The Green Bay Packers NFC North Division-championship clinching victory on “Sunday Night Football” was the week’s most-program, averaging 23.82 million viewers.

It was the fourth consecutive “Sunday Night Football” game to average more than 21 million viewers, the first time the final four games of an NFL prime-time package have each topped 21 million viewers since ABC’s “Monday Night Football” in 1995.

The week’s most-watched entertainment program was the 10-11 p.m. segment of ABC’s “Dick Clark’s New Year’s Rockin’ Eve with Ryan Seacrest 2017,” which averaged 11.556 million viewers, seventh overall. Viewership was down 11.2 percent from last year’s average of 13.02 million.

The Fox comedy The Mick was the most-watched of the week’s two premieres on the major broadcast networks, averaging 8.579 million viewers to finish 14th for the week and second in its Sunday 8-8:30 p.m. time slot against NBC’s NFL programming.

The Mick retained 76.3 percent of the 11.25 million-viewer average audience for Fox’s 13-minute NFL postgame show The OT which preceded it.

The amount of viewership a series retains from the program preceding it is among the factors network executives consider when deciding on its future.

The other premiere, the CBS drama “Ransom,” averaged 6.652 million, 16th for the week and second in its time slot behind “Sunday Night Football.” Under Nielsen rules, Ransom is considered to have aired from 8:41-9:40 p.m., the time it ran in the Eastern Time Zone.

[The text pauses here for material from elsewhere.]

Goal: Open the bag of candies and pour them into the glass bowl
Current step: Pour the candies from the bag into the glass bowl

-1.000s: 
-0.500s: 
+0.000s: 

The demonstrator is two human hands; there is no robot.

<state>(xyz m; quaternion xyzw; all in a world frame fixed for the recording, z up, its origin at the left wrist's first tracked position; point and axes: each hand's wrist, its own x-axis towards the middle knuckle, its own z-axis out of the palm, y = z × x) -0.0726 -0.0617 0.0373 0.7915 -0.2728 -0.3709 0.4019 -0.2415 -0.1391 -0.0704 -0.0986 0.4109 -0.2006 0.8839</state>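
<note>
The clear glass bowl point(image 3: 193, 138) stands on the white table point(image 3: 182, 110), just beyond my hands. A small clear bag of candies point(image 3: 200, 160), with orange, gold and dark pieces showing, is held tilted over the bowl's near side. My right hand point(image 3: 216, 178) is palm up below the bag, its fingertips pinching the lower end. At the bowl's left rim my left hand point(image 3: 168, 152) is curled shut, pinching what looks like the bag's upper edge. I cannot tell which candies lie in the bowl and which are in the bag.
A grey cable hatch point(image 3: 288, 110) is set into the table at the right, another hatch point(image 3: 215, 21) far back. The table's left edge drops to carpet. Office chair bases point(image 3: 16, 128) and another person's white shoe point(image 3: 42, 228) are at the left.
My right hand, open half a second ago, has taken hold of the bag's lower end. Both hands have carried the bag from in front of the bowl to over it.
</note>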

Ransom retained 56.8 percent of the 11.719-million average for “60 Minutes” which preceded it.

The week’s most-watched Spanish-language prime-time program was the Friday episode of the Univision telenovela “El Color De Las Pasion” which averaged 2.162 million viewers, 107th overall.

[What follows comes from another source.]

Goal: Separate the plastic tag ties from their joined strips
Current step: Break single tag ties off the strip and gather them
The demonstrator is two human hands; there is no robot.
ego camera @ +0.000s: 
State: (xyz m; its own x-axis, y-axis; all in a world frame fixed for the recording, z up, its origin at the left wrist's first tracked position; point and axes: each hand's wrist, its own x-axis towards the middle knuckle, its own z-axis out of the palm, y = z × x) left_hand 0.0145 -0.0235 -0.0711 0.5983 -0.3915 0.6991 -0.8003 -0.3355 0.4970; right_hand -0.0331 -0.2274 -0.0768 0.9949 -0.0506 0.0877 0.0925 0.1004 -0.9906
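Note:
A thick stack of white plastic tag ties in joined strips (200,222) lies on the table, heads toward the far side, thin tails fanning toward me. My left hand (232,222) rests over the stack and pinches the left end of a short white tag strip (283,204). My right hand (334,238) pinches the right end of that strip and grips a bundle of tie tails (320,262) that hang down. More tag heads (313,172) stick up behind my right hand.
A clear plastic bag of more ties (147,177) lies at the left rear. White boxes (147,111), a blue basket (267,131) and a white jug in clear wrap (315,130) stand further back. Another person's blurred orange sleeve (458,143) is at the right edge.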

Long-time leader Univision averaged 1.73 million viewers to be the most- watched Spanish-language network for the eighth consecutive week and 10th time in 11 weeks.

Telemundo was second, averaging 1.35 million viewers, followed by UniMas, which averaged 620,000 viewers, Estrella TV, which averaged 220,000, and Azteca America, which averaged 90,000.

ABC’s “World News Tonight with David Muir” ended the “NBC Nightly News with Lester Holt’s” five-week streak of being the most-watched nightly newscast.

“World News Tonight with David Muir” averaged 8.948 million viewers for its Tuesday through Thursday newscasts while the “NBC Nightly News with Lester Holt” averaged 8.802 for the same nights.

The “CBS Evening News” was third, as it has been throughout Scott Pelley’s more than five years as anchor, averaging 6.657 million viewers for its Tuesday through Friday newscasts.

The week’s 10 most-watched prime-time programs were were NBC’s “Sunday Night Football”; ESPN’s “Monday Night Football” and the Fiesta Bowl; NBC’s nine-minute “Sunday Night Football” kickoff show; the 26-minute third segment of “Football Night in America”; CBS’ “60 Minutes”; `Dick Clark’s New Year’s Rockin’ Eve with Ryan Seacrest 2017 ESPN’s coverage of the Orange Bowl; Fox’s 13-minute NFL postgame show “The OT”; and ESPN’s 24-minute Fiesta Bowl postgame show.